I cringed at the words, hearing in them my worst fears. When Jeb had called me his niece just now, I'd foolishly let a spark of hope flame to life-perhaps there would be pity. I'd been stupid to think that, even for a second. Death would be the only pity I could hope for from these creatures.
I looked at the woman who'd spoken, surprised to see that she was as old as Jeb, maybe older. Her hair was dark gray rather than white, which is why I hadn't noticed her age before. Her face was a mass of wrinkles, all of them turning down into angry lines. But there was something familiar about the features behind the lines.
Melanie made the connection between this ancient face and another, smoother face in her memory.
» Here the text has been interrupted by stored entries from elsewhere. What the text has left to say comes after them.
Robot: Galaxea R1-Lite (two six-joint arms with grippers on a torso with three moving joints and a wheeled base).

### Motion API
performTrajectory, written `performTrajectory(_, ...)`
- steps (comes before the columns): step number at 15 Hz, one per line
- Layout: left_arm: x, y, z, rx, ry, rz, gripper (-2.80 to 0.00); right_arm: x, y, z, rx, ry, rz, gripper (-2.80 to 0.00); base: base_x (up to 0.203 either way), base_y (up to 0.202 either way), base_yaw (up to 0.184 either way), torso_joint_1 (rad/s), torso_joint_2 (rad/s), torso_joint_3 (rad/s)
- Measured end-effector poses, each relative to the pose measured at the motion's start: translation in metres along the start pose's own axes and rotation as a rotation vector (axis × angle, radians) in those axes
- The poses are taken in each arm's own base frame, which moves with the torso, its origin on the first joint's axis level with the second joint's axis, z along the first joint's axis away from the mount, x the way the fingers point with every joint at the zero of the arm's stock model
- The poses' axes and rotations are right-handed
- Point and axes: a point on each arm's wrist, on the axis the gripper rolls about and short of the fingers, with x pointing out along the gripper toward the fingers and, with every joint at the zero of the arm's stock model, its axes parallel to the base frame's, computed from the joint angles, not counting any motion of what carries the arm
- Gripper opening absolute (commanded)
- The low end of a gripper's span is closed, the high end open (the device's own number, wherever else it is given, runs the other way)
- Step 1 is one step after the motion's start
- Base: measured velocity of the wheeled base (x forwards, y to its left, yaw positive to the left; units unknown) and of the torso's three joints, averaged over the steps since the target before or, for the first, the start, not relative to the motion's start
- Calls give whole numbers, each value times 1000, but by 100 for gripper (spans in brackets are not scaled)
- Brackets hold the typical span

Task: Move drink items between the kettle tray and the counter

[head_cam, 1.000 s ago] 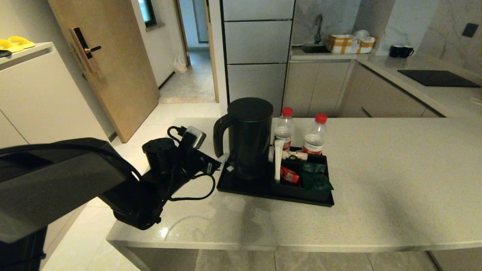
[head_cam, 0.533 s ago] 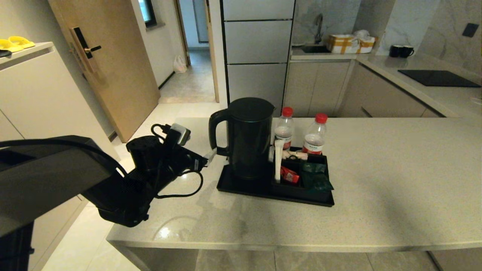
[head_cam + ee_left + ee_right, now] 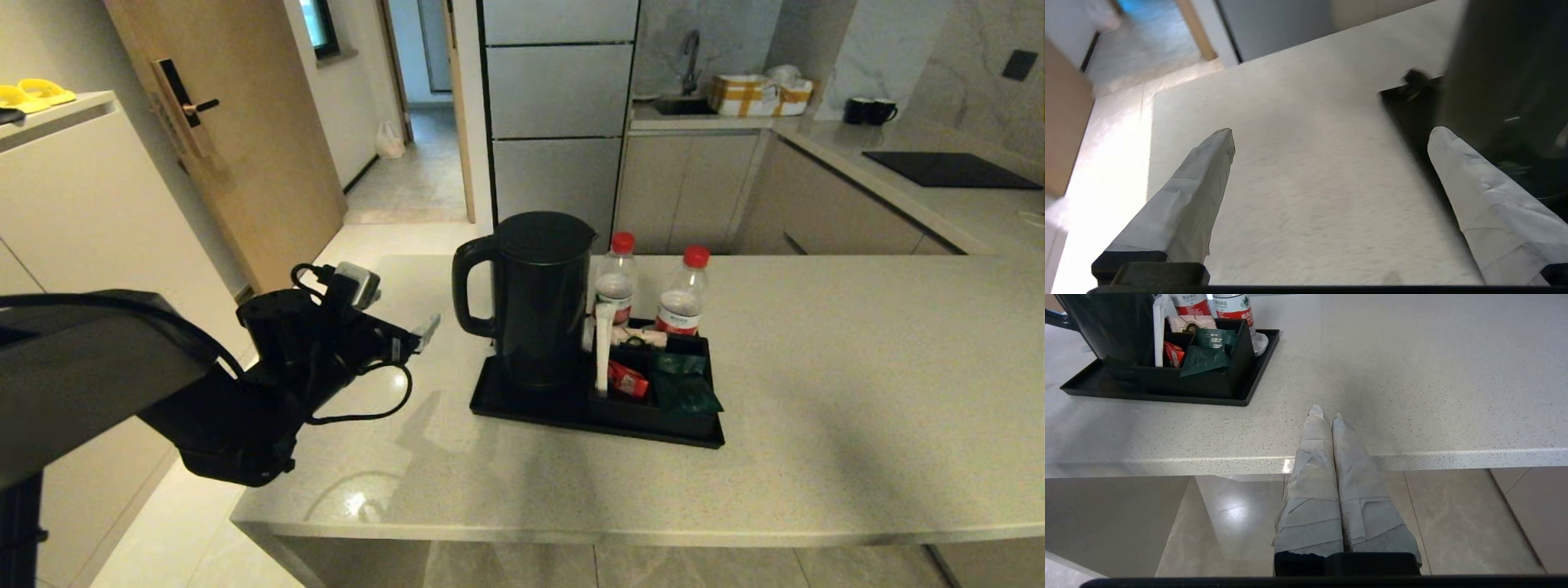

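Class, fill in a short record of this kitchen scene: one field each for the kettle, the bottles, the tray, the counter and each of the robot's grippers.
kettle: tall black kettle, upright at the tray's left end, handle facing the left gripper
bottles: two red-capped water bottles at the tray's back edge
tray: black tray with sachets in its boxed section
counter: speckled counter
left gripper: left gripper, open, holding nothing, apart from the kettle
right gripper: right gripper, shut, holding nothing, at the counter's front edge

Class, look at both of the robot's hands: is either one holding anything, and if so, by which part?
Nothing is held. The left hand is open above the counter, short of the kettle handle. The right hand is shut on nothing at the counter's edge.
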Motion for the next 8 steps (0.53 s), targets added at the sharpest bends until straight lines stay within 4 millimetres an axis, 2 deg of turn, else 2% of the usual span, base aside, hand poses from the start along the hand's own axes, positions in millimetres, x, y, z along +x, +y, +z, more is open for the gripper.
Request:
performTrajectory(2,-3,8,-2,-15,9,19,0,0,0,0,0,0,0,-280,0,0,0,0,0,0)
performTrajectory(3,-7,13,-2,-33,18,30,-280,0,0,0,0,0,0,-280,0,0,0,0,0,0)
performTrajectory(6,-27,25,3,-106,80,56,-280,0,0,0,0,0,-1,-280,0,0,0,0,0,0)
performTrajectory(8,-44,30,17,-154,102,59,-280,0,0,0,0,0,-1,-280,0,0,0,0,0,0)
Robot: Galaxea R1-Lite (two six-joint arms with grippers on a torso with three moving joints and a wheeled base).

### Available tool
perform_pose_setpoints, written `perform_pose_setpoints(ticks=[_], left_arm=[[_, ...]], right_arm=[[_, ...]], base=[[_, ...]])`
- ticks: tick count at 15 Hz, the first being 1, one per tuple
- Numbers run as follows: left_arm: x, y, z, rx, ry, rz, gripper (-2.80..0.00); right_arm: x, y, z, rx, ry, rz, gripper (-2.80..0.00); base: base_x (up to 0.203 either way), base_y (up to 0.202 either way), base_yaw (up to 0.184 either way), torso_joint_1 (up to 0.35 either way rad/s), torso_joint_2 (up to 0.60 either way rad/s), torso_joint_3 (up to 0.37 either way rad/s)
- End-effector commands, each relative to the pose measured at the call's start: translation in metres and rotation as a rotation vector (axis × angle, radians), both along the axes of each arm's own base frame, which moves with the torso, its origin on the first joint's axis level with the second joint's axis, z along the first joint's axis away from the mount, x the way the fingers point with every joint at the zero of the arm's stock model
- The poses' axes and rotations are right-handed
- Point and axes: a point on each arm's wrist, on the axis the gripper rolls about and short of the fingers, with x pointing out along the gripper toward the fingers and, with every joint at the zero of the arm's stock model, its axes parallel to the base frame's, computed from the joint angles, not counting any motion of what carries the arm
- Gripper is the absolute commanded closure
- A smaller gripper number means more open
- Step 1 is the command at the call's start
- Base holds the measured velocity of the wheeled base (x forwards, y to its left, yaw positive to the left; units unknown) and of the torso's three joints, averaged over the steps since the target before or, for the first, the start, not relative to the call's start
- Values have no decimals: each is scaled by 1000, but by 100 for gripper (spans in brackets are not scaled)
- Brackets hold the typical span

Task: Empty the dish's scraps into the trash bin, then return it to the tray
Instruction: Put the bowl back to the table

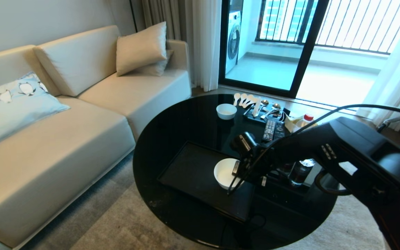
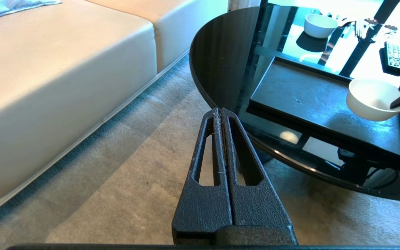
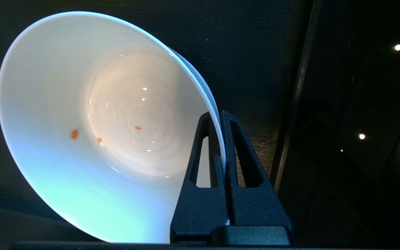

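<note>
The right arm (image 1: 352,152) is bulky matte black, with small silver screws on its casing and thin black cables looping along it. Each pincer, right (image 3: 222,114) and left (image 2: 219,111), has two rough-textured black tapering fingers (image 2: 205,166) pierced by long slots.

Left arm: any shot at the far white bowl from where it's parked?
Probably not. The left end effector hangs off the table edge over carpet; the far white bowl sits across the tabletop beyond the tray.

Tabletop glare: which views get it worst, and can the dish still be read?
Left wrist view: window glare washes out the far tabletop; dish still clear. Head view: balcony overexposed, tray legible. Right wrist view: dark surround, small ceiling-light reflections, dish well lit.
</note>
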Motion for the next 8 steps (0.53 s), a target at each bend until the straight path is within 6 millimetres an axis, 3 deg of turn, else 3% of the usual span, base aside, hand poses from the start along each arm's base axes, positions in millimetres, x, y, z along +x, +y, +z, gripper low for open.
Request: perform_pose_setpoints(ticks=[1,8], left_arm=[[0,0,0,-1,-1,1,0],[0,0,0,-1,-1,1,0]], right_arm=[[2,0,-14,1,17,-23,0],[7,-3,-14,16,2,-41,0]], base=[[0,0,0,0,0,0],[0,0,0,0,0,0]])
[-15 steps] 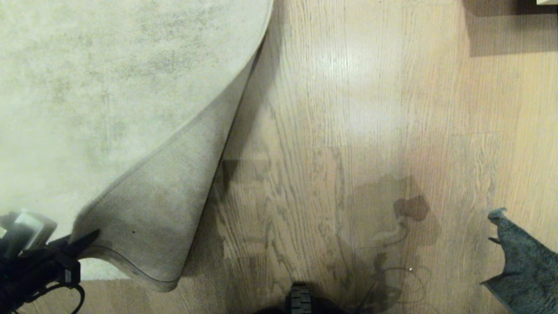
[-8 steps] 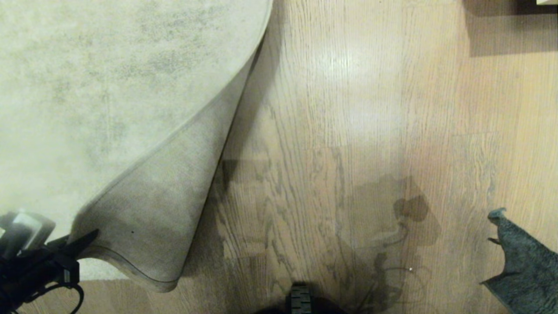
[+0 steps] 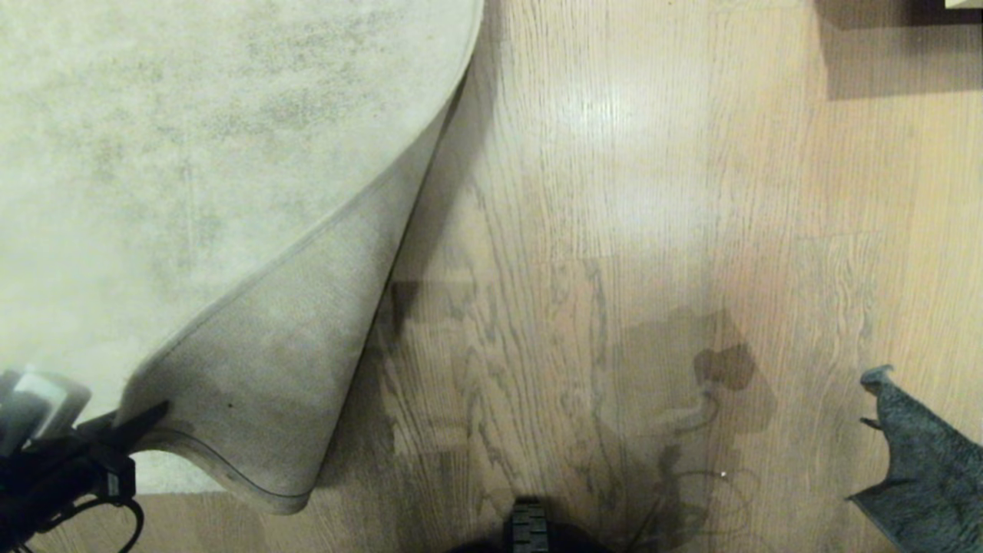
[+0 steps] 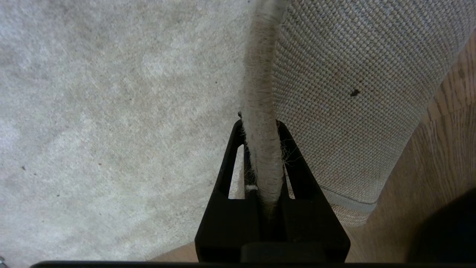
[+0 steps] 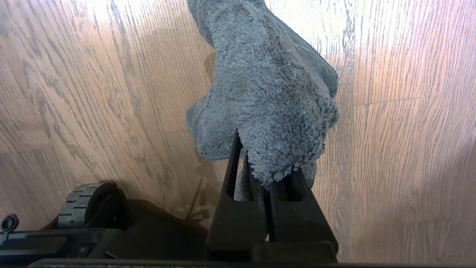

"Aunt Maggie? You're here? How? Is Sharon -" The words were all Melanie, but they gushed from my mouth, and I was unable to stop them. Sharing for so long in the desert had made her stronger, or me weaker. Or maybe it was just that I was concentrating on which direction the deathblow was going to fall from. I was bracing for our murder, and she was having a family reunion.
Melanie got only halfway through her surprised exclamation. The much-aged woman named Maggie lunged forward with a speed that belied her brittle exterior. She didn't raise the hand that held the black crowbar. That was the hand I was watching, so I didn't see her free hand swing out to slap me hard across the face.
My head snapped back and then forward. She slapped me again.
"You won't fool us, you parasite. We know how you work. We know how well you can mimic us."
I tasted blood inside my cheek.
Don't do that again, I scolded Melanie. I told you what they'd think.
Melanie was too shocked to answer.
"Now, Maggie," Jeb began in a soothing tone.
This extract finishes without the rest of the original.